Automating Your SQL Server Best Practice Reports:The Checks

A DBA in charge of a whole lot of databases and servers has to check regularly that there are no likelihood of problems. The task is well suited for automation as workload increases. Laerte Junior introduces a PowerShell-based reporting framework that aims to simply provide a Word-based report with colour-coded alerts where there are problems or best practices aren't being followed.

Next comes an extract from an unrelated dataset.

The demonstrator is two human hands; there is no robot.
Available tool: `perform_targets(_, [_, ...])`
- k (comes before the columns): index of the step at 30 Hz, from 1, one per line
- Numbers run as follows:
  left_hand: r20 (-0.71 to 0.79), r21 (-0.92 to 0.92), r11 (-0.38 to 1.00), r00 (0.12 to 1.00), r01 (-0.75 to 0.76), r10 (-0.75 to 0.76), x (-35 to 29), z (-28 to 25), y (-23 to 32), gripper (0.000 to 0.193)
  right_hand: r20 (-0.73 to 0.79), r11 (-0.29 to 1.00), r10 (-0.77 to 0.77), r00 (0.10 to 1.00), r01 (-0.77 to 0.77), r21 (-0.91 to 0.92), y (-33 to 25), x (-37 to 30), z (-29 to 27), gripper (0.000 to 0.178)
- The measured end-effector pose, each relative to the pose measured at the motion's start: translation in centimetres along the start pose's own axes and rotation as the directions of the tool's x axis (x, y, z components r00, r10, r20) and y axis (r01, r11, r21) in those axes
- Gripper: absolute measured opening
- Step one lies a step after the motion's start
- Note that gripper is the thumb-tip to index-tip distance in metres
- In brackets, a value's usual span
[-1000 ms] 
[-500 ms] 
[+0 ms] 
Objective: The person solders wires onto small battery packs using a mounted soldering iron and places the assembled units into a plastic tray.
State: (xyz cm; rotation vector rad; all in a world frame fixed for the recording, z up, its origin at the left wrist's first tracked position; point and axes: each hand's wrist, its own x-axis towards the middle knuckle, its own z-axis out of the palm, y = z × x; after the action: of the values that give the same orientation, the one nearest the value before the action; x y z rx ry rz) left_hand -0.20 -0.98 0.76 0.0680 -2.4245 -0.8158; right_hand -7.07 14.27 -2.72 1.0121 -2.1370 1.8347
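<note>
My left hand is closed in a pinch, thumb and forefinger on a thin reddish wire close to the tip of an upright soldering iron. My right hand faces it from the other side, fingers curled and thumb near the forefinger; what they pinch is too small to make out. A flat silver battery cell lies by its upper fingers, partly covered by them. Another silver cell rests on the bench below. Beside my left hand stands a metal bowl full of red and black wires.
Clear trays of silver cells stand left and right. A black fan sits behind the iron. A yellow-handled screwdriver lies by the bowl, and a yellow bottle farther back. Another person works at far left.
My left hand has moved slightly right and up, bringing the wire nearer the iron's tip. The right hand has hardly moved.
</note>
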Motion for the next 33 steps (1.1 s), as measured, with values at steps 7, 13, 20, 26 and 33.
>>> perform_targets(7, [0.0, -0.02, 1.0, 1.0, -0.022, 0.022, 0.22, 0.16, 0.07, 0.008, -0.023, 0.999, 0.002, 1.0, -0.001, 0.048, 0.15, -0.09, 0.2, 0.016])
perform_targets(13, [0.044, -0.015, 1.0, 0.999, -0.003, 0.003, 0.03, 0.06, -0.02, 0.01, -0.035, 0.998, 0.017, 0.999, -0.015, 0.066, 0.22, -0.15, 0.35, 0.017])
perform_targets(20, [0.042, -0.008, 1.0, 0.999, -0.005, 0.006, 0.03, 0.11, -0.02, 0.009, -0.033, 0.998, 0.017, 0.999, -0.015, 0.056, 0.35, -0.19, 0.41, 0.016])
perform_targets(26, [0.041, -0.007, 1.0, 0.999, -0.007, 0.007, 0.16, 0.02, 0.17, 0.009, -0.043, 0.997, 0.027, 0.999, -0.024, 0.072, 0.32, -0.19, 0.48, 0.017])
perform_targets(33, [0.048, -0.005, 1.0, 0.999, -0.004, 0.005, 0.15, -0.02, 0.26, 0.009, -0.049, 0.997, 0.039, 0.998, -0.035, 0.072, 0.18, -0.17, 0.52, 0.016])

DevOps, Continuous Delivery & Database Lifecycle Management
Automated Deployment

I love the human race, but I don’t believe that it is well-adapted to accurately performing routine tasks. It isn’t the best use of our time and we fail too often. We are best at the more creative and open-ended tasks, but we need time to do them, and the only way that we, in IT can do this is to automate as much of our routine tasks via scripting. For we Database Administrators, PowerShell is the key to a more satisfying work life.

In a series of two articles of which this is the first, I will show to you how I automated a review of SQL Server Best-practices for all my servers and databases, delivering the results in a Word document. This first article shows you how to export the data from SQL Server, and the second one will show you in detail how to automatically load the information into Microsoft Word. When we used to do a Best Practices review by hand, this kind process used to take four hours. Now we can do it in a few minutes. That ´s an awesome time-saving.

The Start Point

“The White Rabbit put on his spectacles. ‘Where shall I begin, please your Majesty?’ he asked.
‘Begin at the beginning,’ the King said gravely, ‘and go on till you come to the end: then stop.'”

– Lewis Carroll

Before we attempt to automate or script any process, we must be very clear about the process. We must know what we want to achieve in detail. I know it is obvious, but I speak from sad experience in trying to help people who, it turns out, don’t clearly know what they want from the automated process.

Actually this article is really about showing you how to automate just about everything you want; not just a SQL Server Best practices review. However, it makes a good example script of fairly defensive scripting, so let’s take this first step by creating a list of the best practices and the thresholds or suggestions that might alert you to take a closer look.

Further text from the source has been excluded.